When landing a new job, employers can look at the credit score of the employee during the application process. In some cases, the employee with bad credit may not be lucky to get the job. Car insurance companies are watchful for individuals who believe that low credit scores and accidents are connected. These companies rarely issue insurance to individuals with bad credit.
Home insurance is limited to those individuals with bad credit. This is because there are many false claims on apartments or home that are connected with bad credit ratings. Additionally, water, gas and electricity companies require individuals with bad credit to put up a larger deposit.
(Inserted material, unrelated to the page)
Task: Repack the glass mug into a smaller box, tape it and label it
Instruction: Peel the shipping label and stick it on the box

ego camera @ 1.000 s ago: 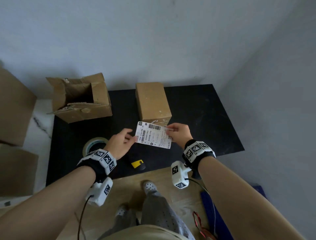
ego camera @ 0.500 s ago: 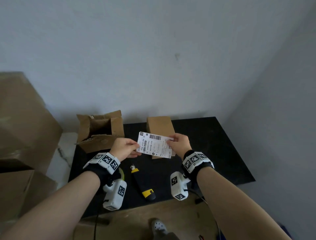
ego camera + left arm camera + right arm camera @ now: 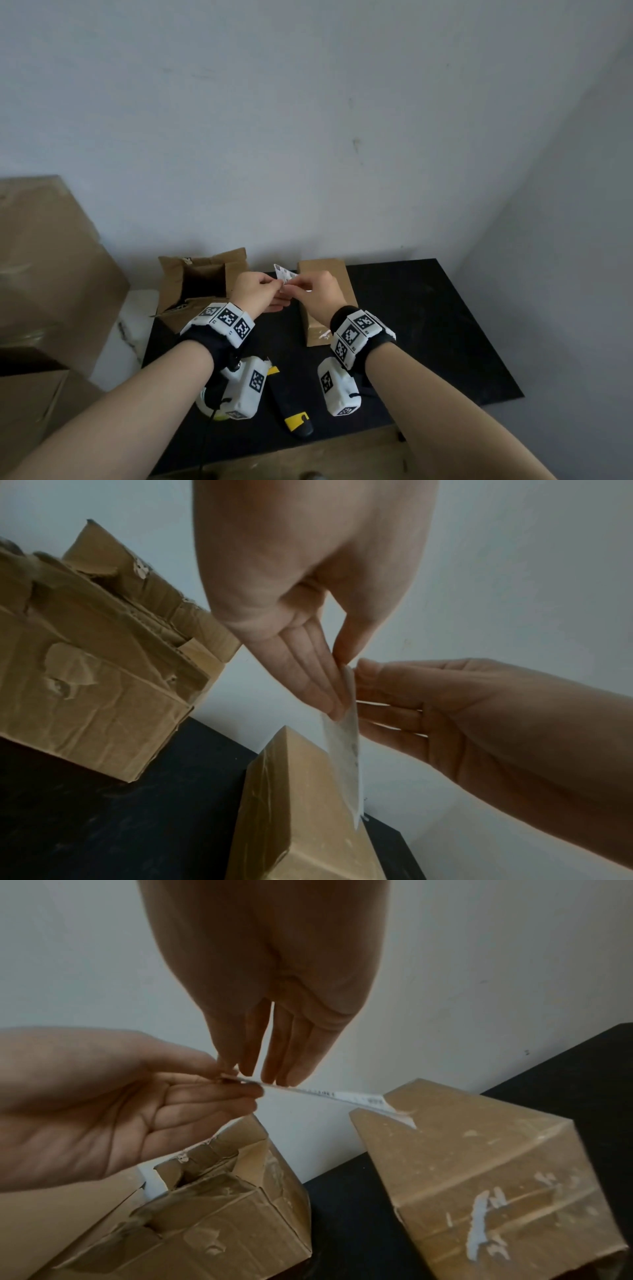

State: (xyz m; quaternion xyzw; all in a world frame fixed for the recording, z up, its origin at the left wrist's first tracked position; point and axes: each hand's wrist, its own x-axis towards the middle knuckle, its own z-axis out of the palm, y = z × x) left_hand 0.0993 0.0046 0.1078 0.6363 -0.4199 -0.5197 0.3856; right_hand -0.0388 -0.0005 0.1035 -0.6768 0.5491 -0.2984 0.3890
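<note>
1. Head view:
   - Pinching the label (image 3: 285, 274) between left hand (image 3: 255, 291) and right hand (image 3: 318, 291), fingertips meeting at one corner, apparently to part it from its backing.
   - Just under and beyond the grip: small box (image 3: 315, 329), flaps closed, lying on the table (image 3: 428, 325).
   - To the left of the grip, beside the left hand: big box (image 3: 171, 284), top open, dark inside.
   - Below the wrists, nearer the body: knife (image 3: 294, 419) and tape roll (image 3: 209, 407), both set down, the roll half hidden behind the wrist camera.

2. Left wrist view:
   - Shows left fingers (image 3: 318, 685) straight along one face of the label and the thumb pressing the other face, so a flat pinch.
   - Shows the right thumb tip at the same top edge, other right fingers loosely spread behind the sheet.
   - Hangs from the grip edge-on, lower end just above the small box; cannot tell whether touching it.
   - Glossy strip over the small box seam, likely tape.

3. Right wrist view:
   - Right fingertips bearing down on the label, left hand pinching from below.
   - No label stuck on any small box face in sight; only old white scraps.

4. Progress, as a judgement:
   - Mug nowhere in sight, presumably inside the closed small box.
   - Repacking and taping look done.
   - Left to do: peel the label, lay it on the small box, smooth it down.
</note>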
Individuals with bad credits can opt to borrow money from the alternative lending sources. Many experts have advised individuals with bad credits to obtain loans from their local Credit Unions. In the U.S, credit unions are smaller compared to banks. Members are usually the owners of the Unions. The Credit Unions are non-profits that benefit its members through decreasing their members’ fees. Additionally, family and friends are helpful when an individual has bad credit. Peer-to-peer lenders are lending network platform that allows borrowers to bid for their loans with diverse interest rates that are fair for them.
How to Improve a Bad Credit
Paying bills on time avoids lowering an individual’s credit score. Overdue repayment of bills by more than 30 days calls for bad credit. Further, individuals should focus on their credit card balances whereby it is effective to clear balances from credit cards compared to paying off mortgages.
People should learn to use their credit cards sparingly even though they are paying off their credit card debts on a monthly basis. Individuals should consolidate their loans to avoid being penalized for having many outstanding accounts. Consolidating all credit debts into one card enhances a healthy utilization rate.